## Task directions:
Only one stretch of the data is wanted: the line containing "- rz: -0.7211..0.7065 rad", the line containing "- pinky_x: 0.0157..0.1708", and every line between them, copied exactly.

Provided records Block Start

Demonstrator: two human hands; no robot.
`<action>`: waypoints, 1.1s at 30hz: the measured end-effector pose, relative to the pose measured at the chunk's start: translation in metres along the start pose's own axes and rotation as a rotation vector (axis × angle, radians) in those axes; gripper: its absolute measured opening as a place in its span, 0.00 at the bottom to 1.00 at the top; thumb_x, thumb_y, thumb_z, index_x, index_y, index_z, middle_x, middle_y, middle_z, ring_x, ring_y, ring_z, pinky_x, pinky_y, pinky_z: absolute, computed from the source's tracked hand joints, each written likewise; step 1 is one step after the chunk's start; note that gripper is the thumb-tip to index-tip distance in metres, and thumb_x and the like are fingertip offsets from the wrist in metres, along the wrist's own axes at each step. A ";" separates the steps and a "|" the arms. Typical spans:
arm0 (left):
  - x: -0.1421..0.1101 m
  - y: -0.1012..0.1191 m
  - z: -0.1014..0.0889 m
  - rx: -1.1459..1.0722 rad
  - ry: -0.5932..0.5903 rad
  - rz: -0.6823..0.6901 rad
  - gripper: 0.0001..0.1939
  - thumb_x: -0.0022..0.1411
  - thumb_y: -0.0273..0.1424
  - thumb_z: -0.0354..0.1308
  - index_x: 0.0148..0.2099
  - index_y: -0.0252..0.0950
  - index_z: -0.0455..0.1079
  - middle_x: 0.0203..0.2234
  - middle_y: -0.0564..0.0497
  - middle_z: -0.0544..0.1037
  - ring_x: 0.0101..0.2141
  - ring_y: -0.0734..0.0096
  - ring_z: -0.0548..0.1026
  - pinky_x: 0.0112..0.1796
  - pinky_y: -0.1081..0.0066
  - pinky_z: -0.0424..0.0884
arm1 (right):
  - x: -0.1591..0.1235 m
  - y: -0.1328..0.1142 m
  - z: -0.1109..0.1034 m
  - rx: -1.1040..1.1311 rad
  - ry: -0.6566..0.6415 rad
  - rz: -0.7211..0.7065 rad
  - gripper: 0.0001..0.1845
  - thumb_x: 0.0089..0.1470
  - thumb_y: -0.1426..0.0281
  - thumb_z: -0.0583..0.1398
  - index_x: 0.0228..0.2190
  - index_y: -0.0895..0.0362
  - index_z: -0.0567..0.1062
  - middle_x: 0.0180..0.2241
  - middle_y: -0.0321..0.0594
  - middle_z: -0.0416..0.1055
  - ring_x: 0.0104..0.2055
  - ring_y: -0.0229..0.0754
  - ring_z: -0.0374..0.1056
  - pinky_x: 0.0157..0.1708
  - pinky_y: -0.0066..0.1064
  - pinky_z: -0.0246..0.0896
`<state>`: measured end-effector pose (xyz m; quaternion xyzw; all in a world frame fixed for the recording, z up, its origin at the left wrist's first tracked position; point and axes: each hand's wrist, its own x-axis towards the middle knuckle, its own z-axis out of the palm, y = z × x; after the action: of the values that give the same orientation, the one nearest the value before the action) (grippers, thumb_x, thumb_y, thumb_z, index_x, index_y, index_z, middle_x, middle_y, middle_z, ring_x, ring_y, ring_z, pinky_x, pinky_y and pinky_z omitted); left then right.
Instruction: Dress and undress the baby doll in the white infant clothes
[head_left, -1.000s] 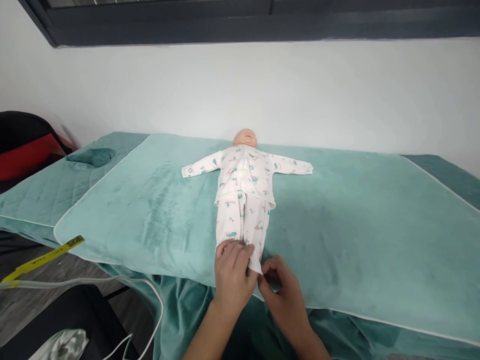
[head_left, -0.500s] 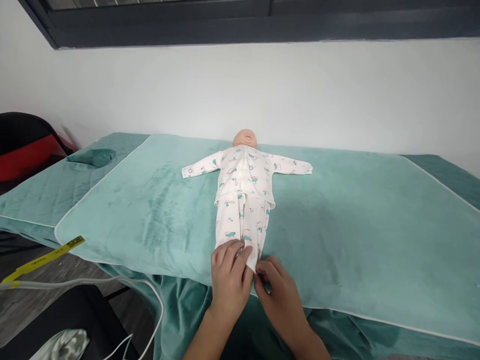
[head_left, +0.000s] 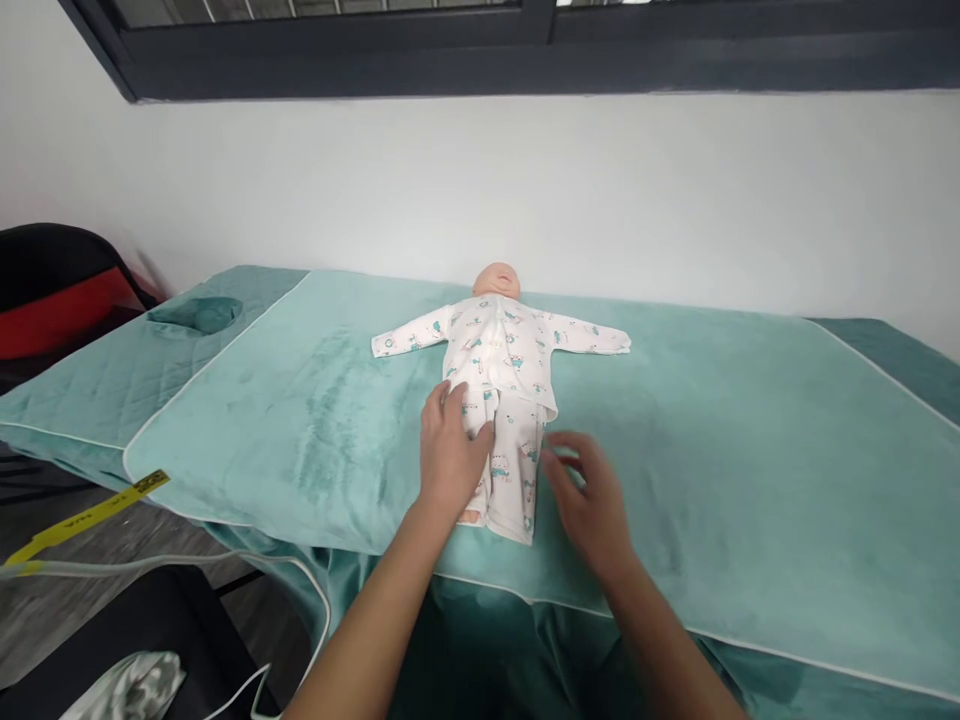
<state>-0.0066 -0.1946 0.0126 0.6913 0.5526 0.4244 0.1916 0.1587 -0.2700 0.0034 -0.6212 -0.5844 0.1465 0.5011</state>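
Observation:
A baby doll [head_left: 496,280] lies on its back on a teal blanket [head_left: 697,440], arms spread, dressed in a white printed top [head_left: 504,352] and matching trousers [head_left: 514,480]. My left hand [head_left: 448,452] rests flat on the doll's left trouser leg near the hip, fingers stretched out. My right hand [head_left: 586,498] hovers just right of the other trouser leg, fingers apart and slightly blurred, holding nothing. A bare foot peeks out under my left hand.
The blanket covers a teal padded table [head_left: 82,380] against a white wall. A black and red chair [head_left: 52,290] stands at far left. A yellow tape [head_left: 90,515], a white cable [head_left: 300,590] and a crumpled cloth [head_left: 127,685] lie low at left.
Both hands left the trouser cuffs at the blanket's near edge and moved up. The left now lies on the upper leg, the right opened beside the trousers.

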 end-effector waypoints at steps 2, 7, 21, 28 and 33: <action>0.005 -0.001 0.010 -0.001 -0.042 -0.066 0.34 0.55 0.26 0.59 0.64 0.36 0.59 0.64 0.39 0.55 0.65 0.48 0.55 0.63 0.47 0.56 | 0.014 0.010 0.017 0.023 0.129 0.078 0.28 0.60 0.56 0.57 0.57 0.54 0.63 0.58 0.50 0.63 0.58 0.48 0.62 0.52 0.43 0.66; -0.012 -0.008 0.010 -0.130 -0.113 -0.100 0.39 0.55 0.23 0.56 0.69 0.41 0.52 0.68 0.42 0.48 0.67 0.53 0.52 0.62 0.53 0.61 | 0.022 0.020 0.037 -0.210 -0.020 -0.038 0.36 0.62 0.55 0.53 0.65 0.59 0.55 0.66 0.54 0.51 0.69 0.55 0.47 0.64 0.56 0.49; 0.064 -0.016 0.004 -0.098 -0.039 0.211 0.19 0.69 0.37 0.48 0.59 0.40 0.67 0.64 0.46 0.64 0.66 0.59 0.57 0.64 0.53 0.57 | 0.093 0.022 0.023 -0.125 0.106 -0.148 0.21 0.61 0.58 0.55 0.53 0.54 0.68 0.61 0.48 0.62 0.63 0.50 0.57 0.60 0.50 0.57; 0.107 -0.004 0.029 -0.016 -0.245 0.125 0.28 0.71 0.42 0.42 0.68 0.35 0.57 0.68 0.45 0.55 0.69 0.58 0.47 0.67 0.52 0.47 | 0.156 0.041 0.051 -0.010 0.021 -0.068 0.32 0.63 0.52 0.50 0.62 0.54 0.62 0.65 0.45 0.56 0.68 0.49 0.51 0.66 0.50 0.47; 0.099 -0.031 0.028 -0.310 -0.226 -0.198 0.33 0.69 0.49 0.42 0.71 0.41 0.50 0.70 0.50 0.47 0.69 0.62 0.46 0.68 0.58 0.45 | 0.150 0.056 0.056 0.157 -0.121 0.099 0.34 0.61 0.49 0.51 0.63 0.51 0.64 0.66 0.38 0.55 0.68 0.49 0.51 0.68 0.49 0.47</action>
<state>0.0005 -0.0878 0.0110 0.6389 0.5209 0.4034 0.3971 0.1894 -0.1037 -0.0057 -0.5982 -0.5689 0.2535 0.5043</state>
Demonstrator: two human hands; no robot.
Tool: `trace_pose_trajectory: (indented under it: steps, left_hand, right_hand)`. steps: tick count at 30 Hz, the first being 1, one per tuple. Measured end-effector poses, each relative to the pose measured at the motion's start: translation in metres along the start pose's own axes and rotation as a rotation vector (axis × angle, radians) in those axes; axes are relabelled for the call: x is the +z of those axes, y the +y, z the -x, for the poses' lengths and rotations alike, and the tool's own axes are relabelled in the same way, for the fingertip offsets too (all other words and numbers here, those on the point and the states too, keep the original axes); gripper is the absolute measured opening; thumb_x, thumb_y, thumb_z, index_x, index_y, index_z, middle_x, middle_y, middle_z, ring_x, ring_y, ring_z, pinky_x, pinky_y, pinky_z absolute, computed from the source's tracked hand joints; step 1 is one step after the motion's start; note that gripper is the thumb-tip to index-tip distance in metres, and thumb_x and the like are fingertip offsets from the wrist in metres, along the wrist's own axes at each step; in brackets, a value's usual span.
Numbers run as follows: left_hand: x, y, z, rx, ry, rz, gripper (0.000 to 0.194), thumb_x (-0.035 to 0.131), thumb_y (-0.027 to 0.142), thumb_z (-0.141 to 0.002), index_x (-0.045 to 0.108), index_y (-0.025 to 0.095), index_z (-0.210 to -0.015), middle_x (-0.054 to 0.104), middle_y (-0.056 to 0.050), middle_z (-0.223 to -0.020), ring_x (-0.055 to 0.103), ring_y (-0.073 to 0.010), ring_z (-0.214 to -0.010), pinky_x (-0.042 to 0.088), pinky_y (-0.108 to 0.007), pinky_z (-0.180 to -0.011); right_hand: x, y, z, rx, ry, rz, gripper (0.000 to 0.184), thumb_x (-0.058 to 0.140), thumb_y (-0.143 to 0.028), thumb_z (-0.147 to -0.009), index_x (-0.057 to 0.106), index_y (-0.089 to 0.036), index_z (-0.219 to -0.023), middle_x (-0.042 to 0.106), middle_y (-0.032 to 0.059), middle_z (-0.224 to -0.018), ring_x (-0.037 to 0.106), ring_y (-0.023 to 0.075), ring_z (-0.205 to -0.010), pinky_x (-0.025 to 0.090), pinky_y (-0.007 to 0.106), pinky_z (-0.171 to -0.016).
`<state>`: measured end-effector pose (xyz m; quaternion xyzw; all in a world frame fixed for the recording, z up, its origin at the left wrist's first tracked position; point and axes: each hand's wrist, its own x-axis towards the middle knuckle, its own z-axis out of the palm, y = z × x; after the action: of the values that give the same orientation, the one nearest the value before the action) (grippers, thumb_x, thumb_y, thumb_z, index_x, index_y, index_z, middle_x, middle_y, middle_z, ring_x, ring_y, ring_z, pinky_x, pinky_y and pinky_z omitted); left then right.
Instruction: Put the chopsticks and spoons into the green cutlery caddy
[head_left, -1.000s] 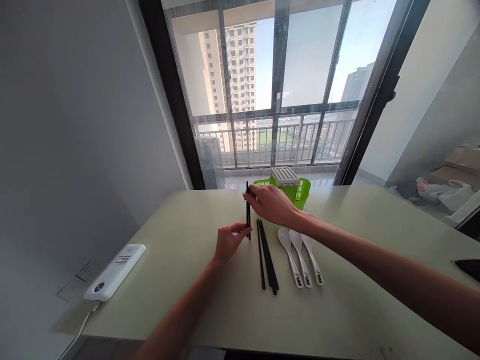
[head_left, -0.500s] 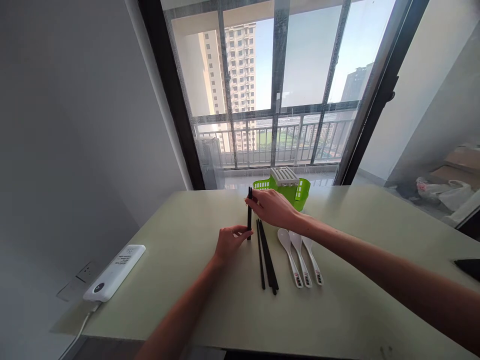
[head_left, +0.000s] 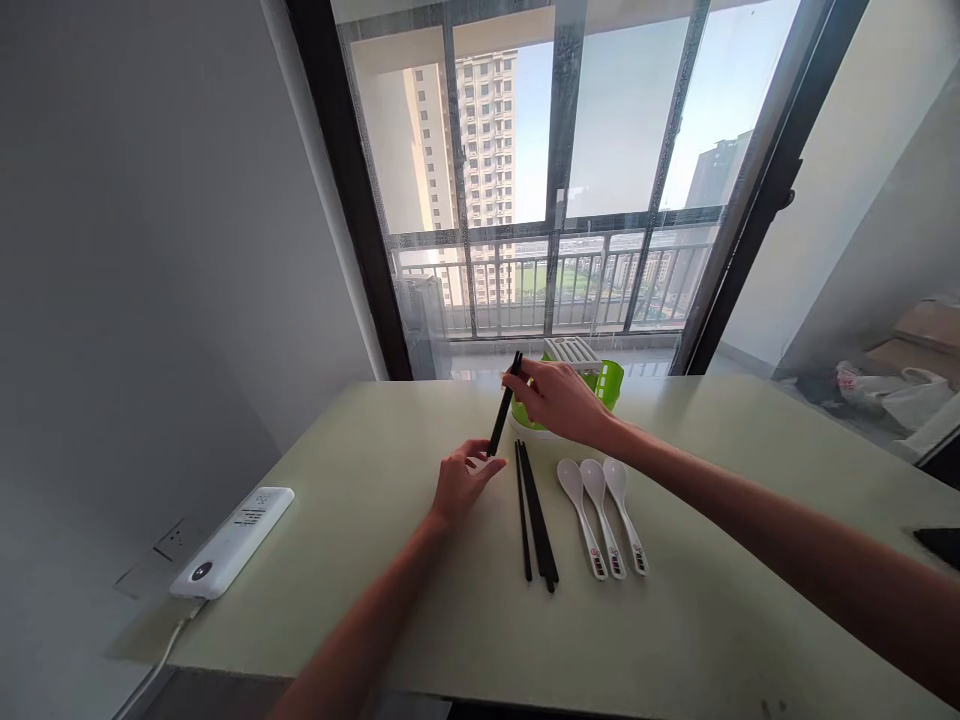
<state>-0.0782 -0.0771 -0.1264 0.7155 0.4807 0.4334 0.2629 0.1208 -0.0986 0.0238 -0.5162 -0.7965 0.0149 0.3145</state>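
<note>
My right hand (head_left: 559, 402) pinches the upper end of a pair of black chopsticks (head_left: 502, 412), lifted and tilted over the pale green table (head_left: 420, 600). The left hand (head_left: 457, 482) rests just below their lower tips with its fingers loosely curled, touching or nearly touching them. Right of it, more black chopsticks (head_left: 535, 515) lie flat, side by side. Three white spoons (head_left: 601, 512) lie in a row next to them. A green plastic basket (head_left: 604, 382) with a white slotted insert stands behind my right hand, partly hidden by it.
A white power bank (head_left: 232, 541) with a cable lies at the table's left edge, near a wall socket (head_left: 172, 540). A dark flat object (head_left: 939, 544) shows at the right edge. Behind the table is a large window with a balcony railing.
My right hand has lifted the chopsticks' upper end up and to the right, so they now tilt instead of standing upright. The left hand has loosened at their lower tips.
</note>
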Motion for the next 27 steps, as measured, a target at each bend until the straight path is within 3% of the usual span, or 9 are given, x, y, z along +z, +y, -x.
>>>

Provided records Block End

## Task solution:
  - rz: -0.7211..0.7065 rad
  - gripper: 0.0001..0.1845
  - thumb_x: 0.0089..0.1470
  - thumb_y: -0.1426..0.0281
  - thumb_z: -0.0583..0.1398
  - index_x: 0.0228..0.2190
  - index_y: -0.0895..0.0362
  - index_z: -0.0567..0.1062
  - middle_x: 0.0180..0.2241
  - middle_y: -0.0321..0.0594
  - middle_z: -0.0416..0.1055
  - ring_x: 0.0104..0.2055
  - ring_y: -0.0229..0.0754
  - ring_z: -0.0374..0.1056
  - pinky_x: 0.0157..0.1708

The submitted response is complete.